Veja um grafo dos poemas de Sidnei Olivio
Seis de agosto do ano de vinte duplo. A cidade parece habituada à nova peste. Azul absoluto no céu. Sem começo nem fim. Na fria manhã o vento se encarrega da poeira e difunde o som das sirenes tão comuns nesses dias. O dia seguirá igual aos outros: impuros e ininterruptos. Sobrepondo-se aos acúmulos de vida e morte. Invadido pela luz era hora de postar-se ao espelho. Há duas formas de se olhar: a primeira é se aproximar e observar os detalhes do tempo. Outra é se distanciar ao máximo até que a imagem desapareça devagar. Como sendo levada pelo vento. De qualquer modo é impossível fugir da estação subitamente excessiva. O tempo se desenrola em partes. Em alguma parte. E parte numa intenção simplificada. Essa história que se constrói em partes que desconheço. E que se repete. Outra noite insone: sem possuir o sono eis o que também se torna comum após tantas repetições. Desço desse trem de sinuosas sinas. De dores inconfessadas. É o que basta para silenciar o anseio e enxergar a existência escancarada pelos fatos. Nada escapa à tela cromática do mundo. A identidade que se completa de si mesmo. Um misto de poeta e exegeta. Essa duplicidade e concretude são as armas que empunho contra o mundo. Um pé no desejo outro no medo. E os acontecimentos logo abaixo do que não enxergo semelha a um sono extemporâneo. (Nesse agora durmo de mãos dadas com o sortilégio. O desejo é só imagens e poesia: barco navegando no pós tudo que o vento insiste impulsionar).
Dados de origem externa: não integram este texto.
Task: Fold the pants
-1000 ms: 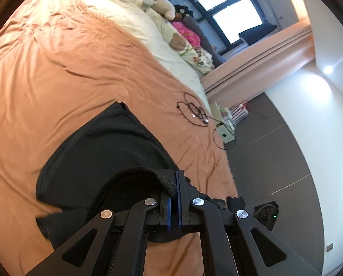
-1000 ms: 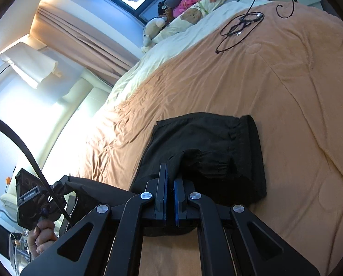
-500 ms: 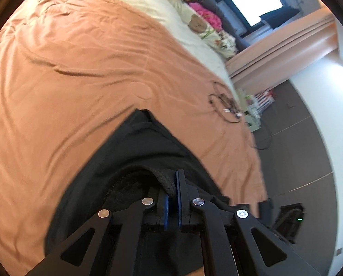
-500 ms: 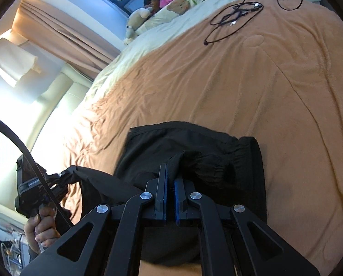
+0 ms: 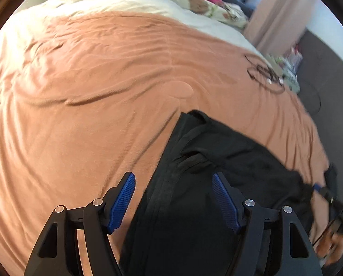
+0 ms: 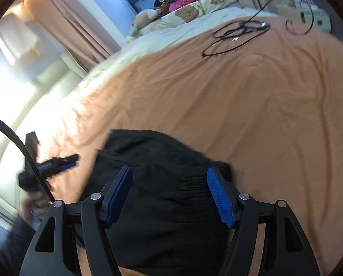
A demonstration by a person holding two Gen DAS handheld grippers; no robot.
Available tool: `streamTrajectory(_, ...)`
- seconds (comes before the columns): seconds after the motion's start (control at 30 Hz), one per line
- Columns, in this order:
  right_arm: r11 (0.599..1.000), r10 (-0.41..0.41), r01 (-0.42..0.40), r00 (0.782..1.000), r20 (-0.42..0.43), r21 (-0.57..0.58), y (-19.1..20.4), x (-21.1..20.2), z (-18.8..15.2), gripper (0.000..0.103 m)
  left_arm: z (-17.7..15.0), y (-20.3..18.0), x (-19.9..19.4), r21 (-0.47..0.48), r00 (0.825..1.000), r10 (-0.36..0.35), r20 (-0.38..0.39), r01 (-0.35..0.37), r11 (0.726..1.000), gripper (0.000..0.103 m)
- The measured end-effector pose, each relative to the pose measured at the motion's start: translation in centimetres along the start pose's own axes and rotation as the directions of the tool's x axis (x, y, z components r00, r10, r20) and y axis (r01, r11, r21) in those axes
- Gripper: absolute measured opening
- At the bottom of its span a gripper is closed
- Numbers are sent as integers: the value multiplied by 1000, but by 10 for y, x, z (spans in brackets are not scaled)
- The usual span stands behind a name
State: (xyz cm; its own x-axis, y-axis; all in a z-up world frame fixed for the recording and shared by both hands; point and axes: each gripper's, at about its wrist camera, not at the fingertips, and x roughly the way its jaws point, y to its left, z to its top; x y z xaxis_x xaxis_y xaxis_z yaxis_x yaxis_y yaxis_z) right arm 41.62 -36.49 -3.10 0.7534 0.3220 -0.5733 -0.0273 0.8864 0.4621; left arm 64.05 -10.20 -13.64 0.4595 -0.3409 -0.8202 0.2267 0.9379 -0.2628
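Black pants (image 5: pixel 217 184) folded, long axis indiscernible

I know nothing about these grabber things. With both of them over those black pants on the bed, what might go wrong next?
Three risks, I would guess. The black pants lie bunched, so the fold may end up uneven. Both the left gripper and the right gripper are opening with cloth below, not pinched; a low regrasp could catch the orange blanket too. The black cable lies loose farther up the bed; a wide sweep might snag it.
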Motion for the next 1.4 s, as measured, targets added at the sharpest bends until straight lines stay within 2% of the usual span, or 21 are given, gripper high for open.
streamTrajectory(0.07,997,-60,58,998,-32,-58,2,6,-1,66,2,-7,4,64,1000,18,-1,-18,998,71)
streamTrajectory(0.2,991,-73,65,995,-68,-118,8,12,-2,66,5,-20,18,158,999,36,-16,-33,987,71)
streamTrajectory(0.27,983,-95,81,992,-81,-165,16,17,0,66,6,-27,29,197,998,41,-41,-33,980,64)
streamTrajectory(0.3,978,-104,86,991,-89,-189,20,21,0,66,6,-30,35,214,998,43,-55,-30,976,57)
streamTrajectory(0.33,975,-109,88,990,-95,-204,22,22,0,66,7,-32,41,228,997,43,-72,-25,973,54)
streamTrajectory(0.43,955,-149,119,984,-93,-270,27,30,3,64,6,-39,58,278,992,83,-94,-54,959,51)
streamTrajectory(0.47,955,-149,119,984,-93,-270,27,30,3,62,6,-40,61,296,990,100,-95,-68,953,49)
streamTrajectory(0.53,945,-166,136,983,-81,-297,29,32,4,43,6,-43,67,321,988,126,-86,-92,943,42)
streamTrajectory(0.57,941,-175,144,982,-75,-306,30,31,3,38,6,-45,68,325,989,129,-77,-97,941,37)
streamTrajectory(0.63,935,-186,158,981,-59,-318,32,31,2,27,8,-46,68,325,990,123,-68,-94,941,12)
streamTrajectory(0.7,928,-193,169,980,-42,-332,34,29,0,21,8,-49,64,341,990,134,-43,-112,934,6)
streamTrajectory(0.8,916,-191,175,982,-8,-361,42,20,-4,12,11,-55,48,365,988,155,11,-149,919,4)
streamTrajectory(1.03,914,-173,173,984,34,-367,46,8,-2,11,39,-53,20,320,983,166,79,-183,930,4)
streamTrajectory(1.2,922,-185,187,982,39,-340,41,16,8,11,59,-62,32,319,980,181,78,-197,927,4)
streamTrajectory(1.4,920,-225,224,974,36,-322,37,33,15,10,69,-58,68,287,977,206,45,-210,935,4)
vultos à volta movem-se lentamente feito lembranças de um tempo ardiloso o espelho prende à parede translúcida realidade - anverso das manchas de aço no impressionismo da face em vestes esvoaçantes (à moda dinâmica dos fantasmas) cortinas balançam o vento revolvem poeira sobre o soalho de pedra que atravessa corredores da casa ancestral estiagem que anuncia finitude de estações nesse acúmulo de setembros
a tarde se estende feito um rio canalizado em avenidas perdidas. corredores que emendam esquinas, refúgios, amores vãos, verbos tecidos em lençóis de hotéis baratos. anseios mal intencionados, carregam imensa questão: aqui estamos ainda incertos do que será - manter a forma ou primar a rima? faço as pazes com a dúvida. deixemos tudo no chão, esse acúmulo de luares e palavras infames. versos repetidos habitando nossa boca como uma memória sem ruído. sentença de existir para entender o possível: transformar arte em lugar. quadro que sustente o corpo desvestido de rosto ou nome. DNA da saliva presa numa xícara de café ou na tampa da caneta. quem sabe de nós imersos na cidade a ouvir oráculo das runas? no futuro da hora pisamos sobre as coisas que já não cabem no mundo.
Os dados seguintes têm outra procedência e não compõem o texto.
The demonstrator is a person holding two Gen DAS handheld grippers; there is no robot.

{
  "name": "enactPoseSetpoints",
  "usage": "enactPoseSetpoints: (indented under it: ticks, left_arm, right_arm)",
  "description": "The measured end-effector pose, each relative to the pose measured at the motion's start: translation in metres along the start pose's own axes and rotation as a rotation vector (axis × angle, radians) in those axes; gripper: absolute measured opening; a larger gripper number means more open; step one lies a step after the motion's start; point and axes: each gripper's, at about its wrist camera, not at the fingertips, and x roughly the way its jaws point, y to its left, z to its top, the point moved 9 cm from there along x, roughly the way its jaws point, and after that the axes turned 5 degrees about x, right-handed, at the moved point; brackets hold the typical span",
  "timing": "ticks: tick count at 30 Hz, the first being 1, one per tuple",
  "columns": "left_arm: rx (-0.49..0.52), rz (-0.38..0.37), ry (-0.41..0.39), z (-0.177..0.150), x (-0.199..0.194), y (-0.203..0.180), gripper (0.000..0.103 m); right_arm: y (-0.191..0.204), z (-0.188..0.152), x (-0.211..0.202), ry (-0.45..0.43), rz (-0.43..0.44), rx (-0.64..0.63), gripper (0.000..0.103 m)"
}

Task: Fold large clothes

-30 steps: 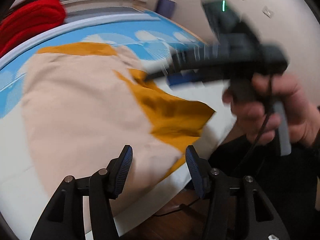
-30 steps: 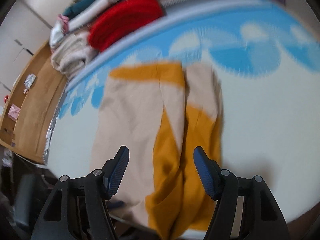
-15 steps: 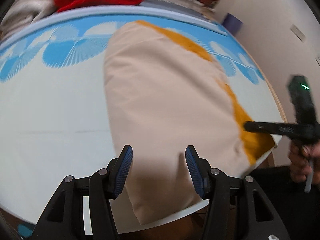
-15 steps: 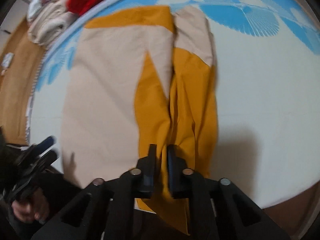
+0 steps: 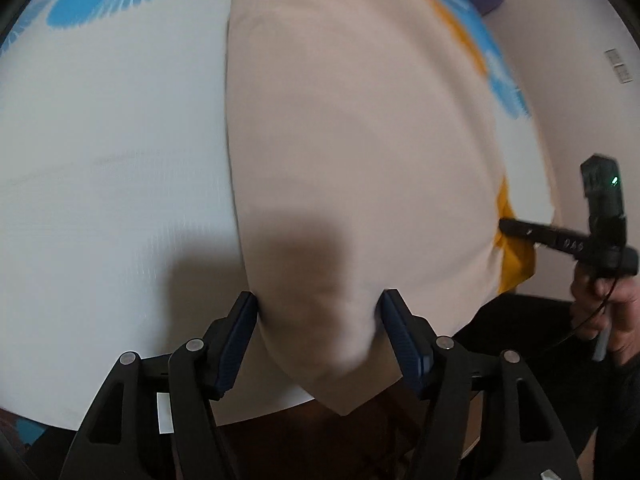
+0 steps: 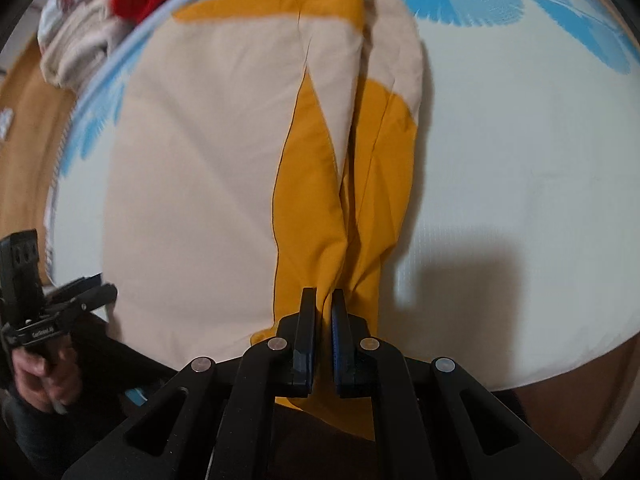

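On the bed (image 5: 100, 168), the left gripper (image 5: 318, 320) has just widened its jaws around the beige near corner of the garment (image 5: 352, 152), not yet pinching. The right gripper (image 6: 323, 320), open a second ago, now clamps the orange hem (image 6: 316, 216), ready to lift the fold.

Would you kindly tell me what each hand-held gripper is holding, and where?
Right hand-held gripper: garment's orange near edge. Left hand-held gripper: nothing, open around beige corner.

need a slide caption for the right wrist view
Right claw shut on the orange fabric at the near edge of a beige and orange garment spread on the bed.
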Motion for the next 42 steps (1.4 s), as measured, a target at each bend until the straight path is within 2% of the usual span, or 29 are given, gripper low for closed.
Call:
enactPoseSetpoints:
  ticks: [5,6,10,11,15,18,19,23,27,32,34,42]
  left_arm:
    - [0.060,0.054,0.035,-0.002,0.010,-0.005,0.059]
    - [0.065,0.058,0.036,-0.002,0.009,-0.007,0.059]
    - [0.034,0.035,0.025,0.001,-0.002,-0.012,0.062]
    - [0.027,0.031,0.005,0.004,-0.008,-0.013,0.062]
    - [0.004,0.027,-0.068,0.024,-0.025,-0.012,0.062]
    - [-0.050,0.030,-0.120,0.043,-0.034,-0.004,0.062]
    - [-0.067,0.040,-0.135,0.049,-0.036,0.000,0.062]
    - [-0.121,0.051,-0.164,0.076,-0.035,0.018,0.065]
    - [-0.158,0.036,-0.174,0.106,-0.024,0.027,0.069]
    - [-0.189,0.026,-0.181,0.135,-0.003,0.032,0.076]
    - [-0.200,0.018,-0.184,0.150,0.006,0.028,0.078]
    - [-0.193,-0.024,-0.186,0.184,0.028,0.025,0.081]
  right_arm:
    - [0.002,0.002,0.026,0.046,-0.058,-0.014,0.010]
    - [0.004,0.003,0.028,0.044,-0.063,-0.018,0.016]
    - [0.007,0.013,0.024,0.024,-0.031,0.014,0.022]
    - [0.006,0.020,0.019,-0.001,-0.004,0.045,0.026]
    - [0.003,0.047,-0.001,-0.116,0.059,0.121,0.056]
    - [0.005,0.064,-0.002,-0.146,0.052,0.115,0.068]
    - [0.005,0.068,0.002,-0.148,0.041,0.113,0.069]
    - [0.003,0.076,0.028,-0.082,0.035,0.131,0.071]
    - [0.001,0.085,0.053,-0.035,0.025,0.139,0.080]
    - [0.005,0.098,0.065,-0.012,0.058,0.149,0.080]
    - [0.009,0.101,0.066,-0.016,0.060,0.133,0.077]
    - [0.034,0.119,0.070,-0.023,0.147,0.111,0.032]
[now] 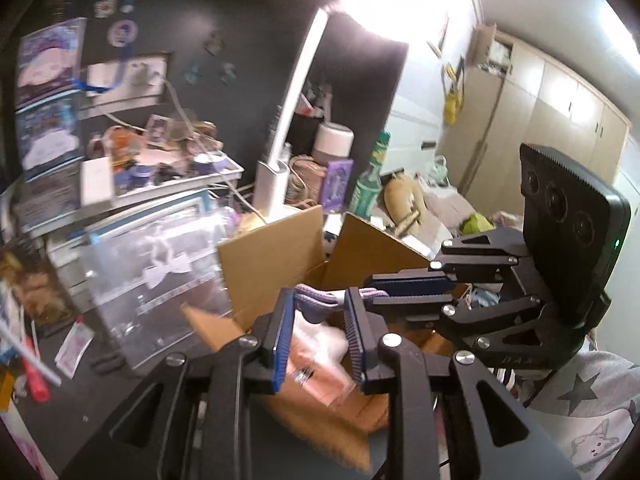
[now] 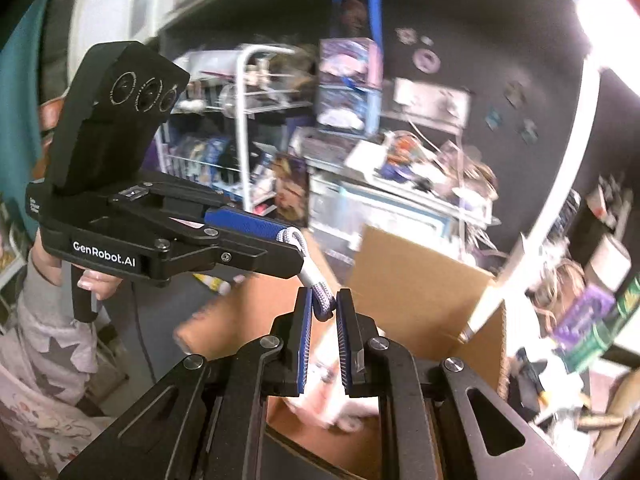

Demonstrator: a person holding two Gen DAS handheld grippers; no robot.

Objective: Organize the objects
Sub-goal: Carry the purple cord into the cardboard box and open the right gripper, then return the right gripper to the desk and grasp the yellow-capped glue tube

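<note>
Both grippers hold one lilac braided cord point(image 1: 320, 300) above the open brown cardboard box point(image 1: 272, 256): the left gripper point(image 1: 320, 320) and the right gripper point(image 2: 325, 308) each have their jaws clenched on it. The cord appears not yet stowed, while pale, blurred items already lie in the box. Much remains: the dark desk point(image 1: 120, 384) is crowded, with a clear plastic case point(image 1: 160, 280) beside the box and a glaring white lamp point(image 1: 296, 92) behind it.
</note>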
1 nas linhas descontínuas das suas mãos a vidente enredou as ruas acidentadas do destino. o inverno se avizinhando trazendo o deserto para baixo do equador era o presságio da desesperança da falta de esmero da idade (as palavras penduradas no ponteiro do tempo se esquecem da sintaxe do desvelo e invadem o silêncio). suspensa a estação dos encontros na sutil e fragmentada história de vida. 2 mãos secas e despovoadas hesitantes do plantio em solos estéreis. custa semear sepulturas (templos de solidão infinda) solos rasos e estéreis de profundo vazio onde o vento sussurra o momento adiado. vale enfim o poço cavado onde o corpo que se extingue na aparência brota como mensagem de futuras estações.
É para isso que lhe escrevo para que você possa entender que a solidão é apenas uma distopia um sintoma da nossa individualidade nesse mundo de perplexidades irreparáveis. É para isso que lhe escrevo para que você resgate do útero da vida o desassombrado o momento inicial da única e efêmera união que se acaba no corte do cordão umbilical (essa é a marcha da subversão à hierarquia conformada da origem). É para isso que lhe escrevo para que você aceite essa eterna condição que não é única nem se desdobra em abandono pois há alguém que lhe escreve na confluência das dimensões onde jorram palavras entoando proximidade caminhando na mesma direção.
1. Assim que te vejo vermelha ventre mate entre o verso e o acidente corpo preso em gestos de liberdade. Não te nomeio. Tua imagem são mil nomes sem nenhum receio. Expões-te àquilo que passa diante da lente a inquietude latente do verbo um arrepio às voltas do cordão silêncio tecendo o fio que nos resgata deste (im)provável labirinto. 2. (De feitio selvagem) o corpo na urgência da finitude sangrando palavras estorvadas que não superam o desejo. Se o tempo arrasta o mundo e se basta quero a vida e seus pretensos milagres nada que me afaste da substância dos sonhos para além do cordão e das estradas entranhas emolduradas pelas manhãs.